In what was once an incurable cancer — chronic lymphocytic leukemia — scientists are seeing remissions that could last for decades.
November 2013 marked the start of Sonia Dolinger’s struggle with severe fatigue, headaches and tremendous sinus pain. “I felt like I had mononucleosis,” she says. “I slept for hours, and when I woke up, I felt like I needed to sleep more.”
Dolinger, then 39, had enrolled in a master’s nursing program at the University of Maryland with the aim of caring for patients with cancer. She was a mother three — the youngest just 5 years old — and had been a full-time caregiver to her mother, who had just died of ovarian cancer. “I tried to attribute the fatigue to grief or stress, but cancer was always in the back of my mind,” she says.
She visited her primary care doctor, who discovered swollen lymph nodes near Dolinger’s ear. Blood tests revealed a high white blood cell count. Desperate to get to the bottom of her symptoms, Dolinger asked an ear, nose and throat specialist to remove and test one of the nodes. The diagnosis: chronic lymphocytic leukemia (CLL), a cancer of the lymphocytes, or B cells, that begins in the bone marrow and migrates to the blood and sometimes to lymph nodes.
CLL strikes more than 20,000 people in the United States each year, according to the American Cancer Society, and affects more men than women. Some studies suggest that people who were exposed to Agent Orange, a toxic herbicide used in the Vietnam War, have a greater risk of developing CLL. Others point to genetic risk factors: People who have a first-degree relative with CLL are two to four times more likely to develop the disease. But for most people with CLL, including Dolinger, the disease stems from being dealt a bad hand.
In CLL, leukemia cells build up slowly in the bone marrow, eventually crowding out normal white cells, red blood cells and platelets. Because the hallmark of CLL is abnormal bloodwork, most patients discover they have the disease almost by accident during a routine checkup. “The analogy I use with my patients is that leukemia cells are like weeds growing in your garden. If it’s chock-full of weeds, the good stuff can’t grow through,” says Dr. David L. Porter, Jodi Fisher Horowitz Professor of leukemia care excellence at the Perelman School of Medicine and director of cell therapy and transplant at Penn Medicine in Philadelphia.
Historically, doctors considered CLL an incurable disease with limited treatment options, none of which were curative. Patients either responded to initial treatment, sometimes for many years, before ultimately relapsing or their disease worsened within six months of initial therapy (refractory CLL). Now doctors have more tools than ever in their arsenal to combat CLL, including more than half a dozen chemotherapy-free regimens.
“The treatment landscape for CLL has dramatically changed over the past decade, both for people with relapsed disease as well as people who are getting front- line treatment,” says Dr. Nitin Jain, associate professor in the Department of Leukemia at The University of Texas MD Anderson Cancer Center in Houston. “With the development of targeted therapies, including single-agent and combination regimens, patients are achieving more durable remissions and better quality of life.”
Scientists still don’t fully understand what triggers CLL or how to definitively stop it from progressing. They don’t know why CLL often returns after treatment or why some patients don’t respond at all. Many people experience recurrent disease for years and require multiple treatment courses. Fortunately, with novel treatment options and combination therapies, CLL is increasingly shifting from an incurable chronic disease to a once-and-be-done cancer.

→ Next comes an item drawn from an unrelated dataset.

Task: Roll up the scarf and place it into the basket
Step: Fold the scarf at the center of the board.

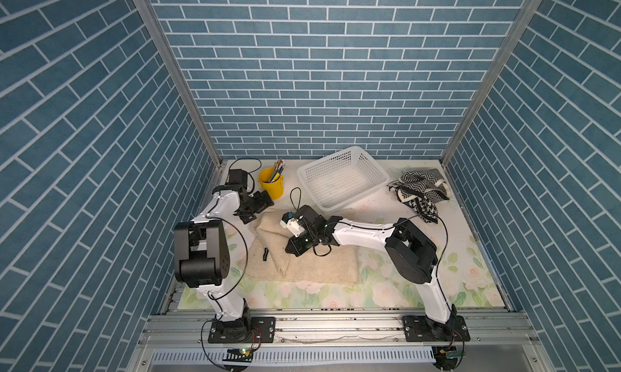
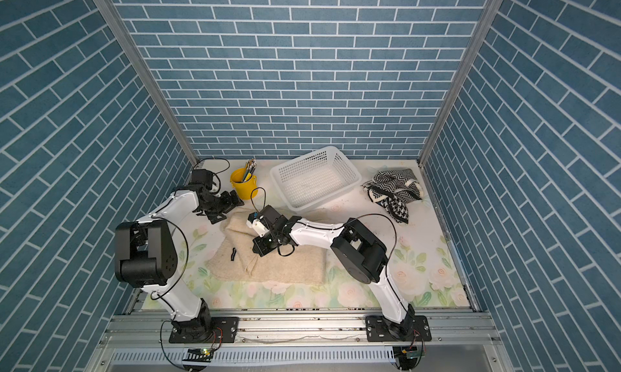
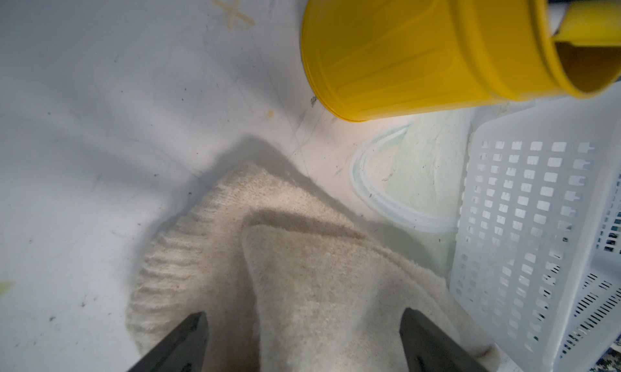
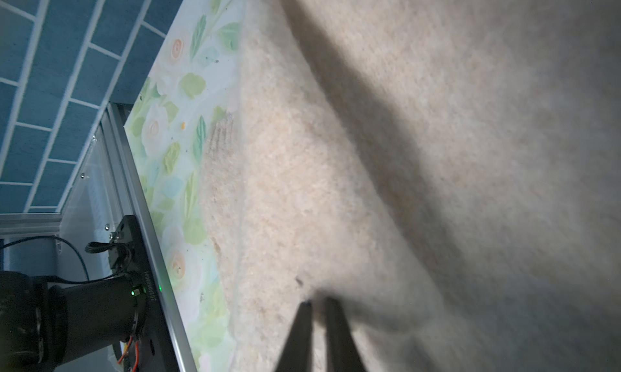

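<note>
While scarf (image 3: 302, 269) edge lies beside basket (image 3: 524, 219), left pincer (image 3: 304, 313) gapes.

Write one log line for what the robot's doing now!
left fingers: open over beige scarf corner | right fingers: nearly together on beige scarf, grip unclear | white basket: empty

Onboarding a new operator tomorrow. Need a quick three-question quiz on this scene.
1. True or false: the scarf lies inside the basket.
2. What stands closest to the left end effector? A) yellow bucket B) patterned cloth C) right arm's base
3. Is the left end effector open or shut?

Key: 1 false, the scarf lies spread outside the basket, which holds nothing; 2 A; 3 open, over a corner of the scarf.
</note>
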### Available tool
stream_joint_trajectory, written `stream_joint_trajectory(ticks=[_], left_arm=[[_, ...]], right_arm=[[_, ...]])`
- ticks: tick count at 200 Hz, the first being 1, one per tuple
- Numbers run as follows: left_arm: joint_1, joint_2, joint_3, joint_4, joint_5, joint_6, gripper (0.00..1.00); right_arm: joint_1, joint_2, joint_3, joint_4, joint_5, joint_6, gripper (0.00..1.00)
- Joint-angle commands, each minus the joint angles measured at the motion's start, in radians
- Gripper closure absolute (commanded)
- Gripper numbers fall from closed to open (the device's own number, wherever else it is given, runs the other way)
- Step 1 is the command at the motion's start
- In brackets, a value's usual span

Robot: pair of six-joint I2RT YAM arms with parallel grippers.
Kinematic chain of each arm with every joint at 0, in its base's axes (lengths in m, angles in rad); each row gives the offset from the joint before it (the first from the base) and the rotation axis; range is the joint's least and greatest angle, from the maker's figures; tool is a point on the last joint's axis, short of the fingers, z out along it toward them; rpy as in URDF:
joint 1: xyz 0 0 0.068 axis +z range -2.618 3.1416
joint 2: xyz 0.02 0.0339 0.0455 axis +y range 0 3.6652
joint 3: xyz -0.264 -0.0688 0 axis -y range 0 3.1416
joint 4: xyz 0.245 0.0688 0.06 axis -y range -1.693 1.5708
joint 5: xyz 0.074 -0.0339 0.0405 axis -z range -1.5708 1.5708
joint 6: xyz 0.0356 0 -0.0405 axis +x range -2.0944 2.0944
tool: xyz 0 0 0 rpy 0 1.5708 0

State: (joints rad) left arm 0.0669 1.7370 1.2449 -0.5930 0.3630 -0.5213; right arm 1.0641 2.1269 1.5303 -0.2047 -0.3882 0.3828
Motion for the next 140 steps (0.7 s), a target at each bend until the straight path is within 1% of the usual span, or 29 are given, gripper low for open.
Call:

When patients like Dolinger receive a CLL diagnosis, they often feel like their future is being erased. “Hearing the words ‘incurable disease’ was like getting a kick in the gut,” Dolinger says.
After scouring the internet for answers, Dolinger learned about a potentially curative treatment called Imbruvica (ibrutinib). “I remember reading about a patient who took Imbruvica while he was on hospice. Within weeks he had his life back,” Dolinger says. “That gave me hope.”

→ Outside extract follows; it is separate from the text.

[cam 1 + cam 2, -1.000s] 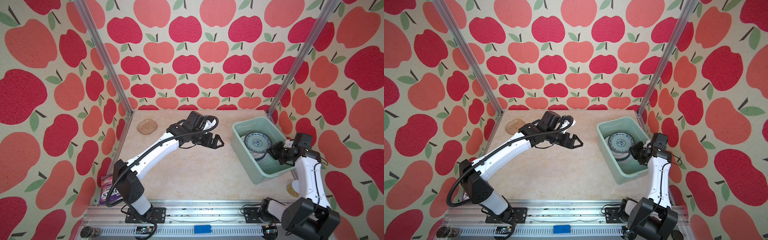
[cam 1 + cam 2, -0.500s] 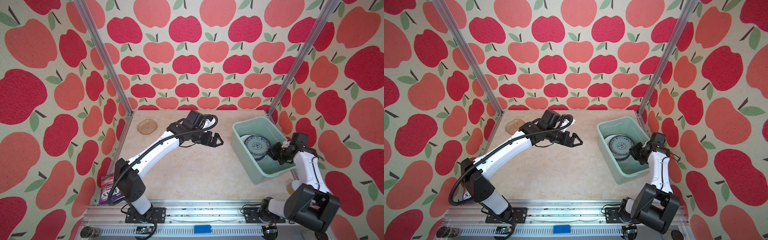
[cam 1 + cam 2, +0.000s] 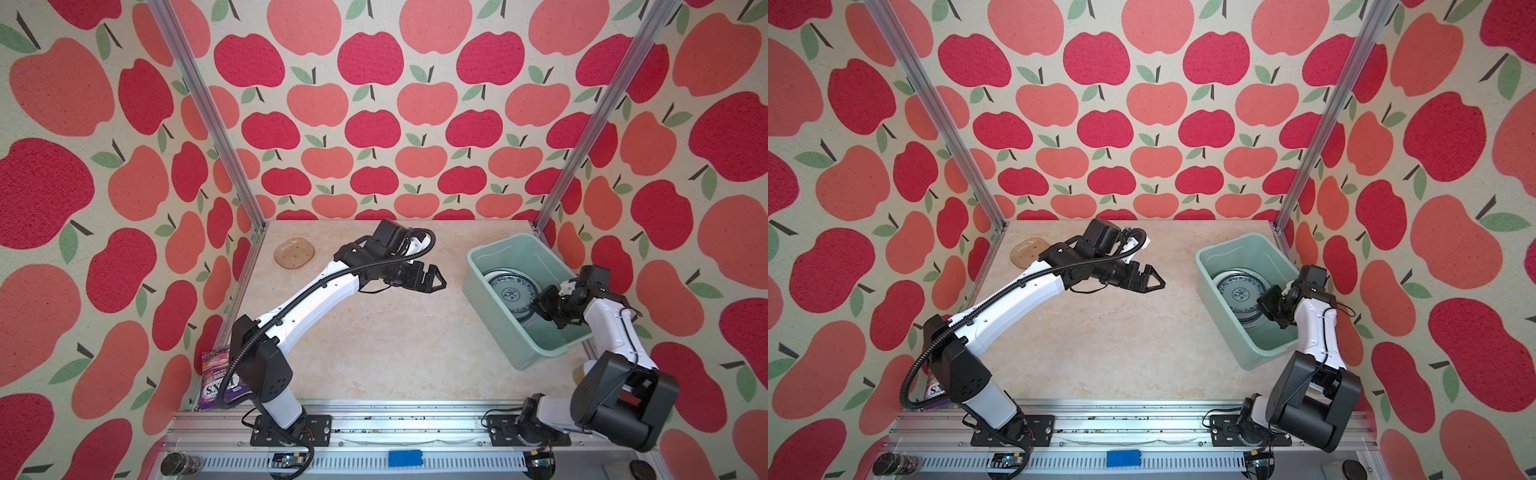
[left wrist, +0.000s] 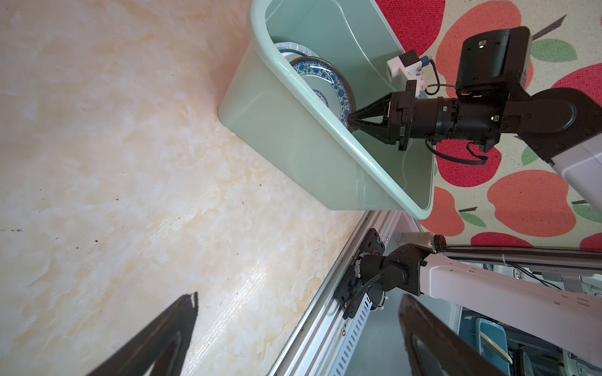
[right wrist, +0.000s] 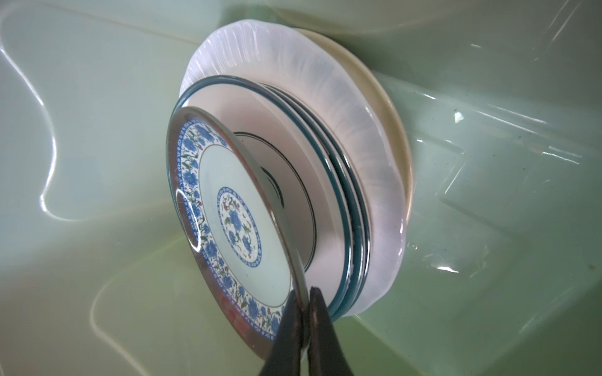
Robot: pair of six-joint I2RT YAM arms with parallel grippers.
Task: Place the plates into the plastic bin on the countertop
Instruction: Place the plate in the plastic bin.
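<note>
Beige marble countertop (image 3: 374, 345): right gripper (image 4: 351, 121) pinches the blue-patterned plate (image 5: 228, 211) by its rim, tilted over the stack (image 5: 358, 156) inside the mint bin (image 3: 519, 353) at frame right; left gripper (image 3: 438, 279) gapes empty, nearest the amber plate (image 3: 293, 253) upper left.

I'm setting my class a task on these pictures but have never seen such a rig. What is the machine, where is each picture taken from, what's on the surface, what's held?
Two white robot arms stand on a rail at the front of a marble-patterned countertop. Two pictures look down from overhead, side by side; two come from cameras on the arms' wrists. On the countertop sit a mint-green plastic bin and an amber plate. A stack of plates lies in the bin. The right gripper pinches the rim of a blue-patterned plate, tilted over that stack. The left gripper hangs open and empty above the countertop.
</note>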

She joined an online support group where veteran patients with CLL all said the same thing: See a CLL specialist. Within two months, Dolinger was sitting in front of Dr. Bruce Cheson, deputy chief of the Division of Hematology/Oncology at Georgetown the Lombardi Comprehensive Cancer Center in Washington D.C. Cheson has been treating patients with CLL for decades, yet during Dolinger’s first visit with him, he told her the best course was to do nothing. He prescribed Adderall, a medication for attention deficit hyperactivity disorder, to alleviate her fatigue and put her on a check-in schedule to monitor her blood levels.
Unlike solid tumors — of, say, the breast, prostate and lung — in which the focus is early detection and immediate treatment, the first-line approach for CLL is sometimes to watch and wait. Dating back to the 1980s and 1990s, several studies reported no survival benefits from treating CLL upon diagnosis. “If we jump into treatment too quickly, we risk exposing patients to toxicities without any benefit,” says Dr. Tanya Siddiqi, a hematologist-oncologist at City of Hope in Duarte, California.
Doctors base the decision to treat on evidence of disease progression according to guidelines established by the International Workshop on Chronic Lymphocytic Leukemia. Factors include things such as, enlarged lymph nodes, spleen or liver; decreased blood and platelet counts; evidence of autoimmune hemolytic anemia; and debilitating, flu-like symptoms. When
it’s time for treatment, doctors have a slew of medication options, such as:
When 71-year-old Terry Evans received a diagnosis of CLL in 2000, the most effective treatment options were chemoimmunotherapy (a three-drug cocktail of Fludara, Cytoxan and Rituxan, more commonly known as FCR) and a bone marrow transplant. A computer technology manager for the city of Long Beach, California, Evans sailed by for years with almost no symptoms.
“I assumed I was part of the lucky 20% to 30% of patients who don’t need treatment,” he says. Evans retired in 2005. Then, in 2007, his white blood cell count doubled within a month. It doubled again the following month. He began experiencing night sweats, fatigue and muscle weakness and lost weight. “I was so weak that I had to sit down after a shower just to dry off,” he says.
That’s when he decided to see a specialist. Turns out Evans had developed autoimmune hemolytic anemia, a complication of CLL in which the immune system attacks its own red blood cells. “The doctor looked at my blood under the microscope and admitted me to the hospital,” Evans says. “If I hadn’t come in, the doctor said, I would have been dead within 48 hours.”
Once his autoimmune condition was under control, Evans joined a three- drug clinical trial investigating a BCL-2 inhibitor called navitoclax (formerly ABT-263), Bendeka and Rituxan. His blood levels all returned to normal during treatment, but the regimen wreaked havoc on his liver enzymes, forcing him to drop out of the trial.
Two years later, he enrolled in another trial comparing Imbruvica with Arzerra. He participated in both groups of the trial, then relapsed again. In May 2017, Evans joined a third trial, in which he stayed on Imbruvica and added Venclexta. “Within one month on the combined regimen, my blood numbers were the lowest they’d been in eight years,” Evans says. “My doctor did a test for minimal residual disease (MRD), testing one in 100,000 cells, and couldn’t find any CLL in my body.”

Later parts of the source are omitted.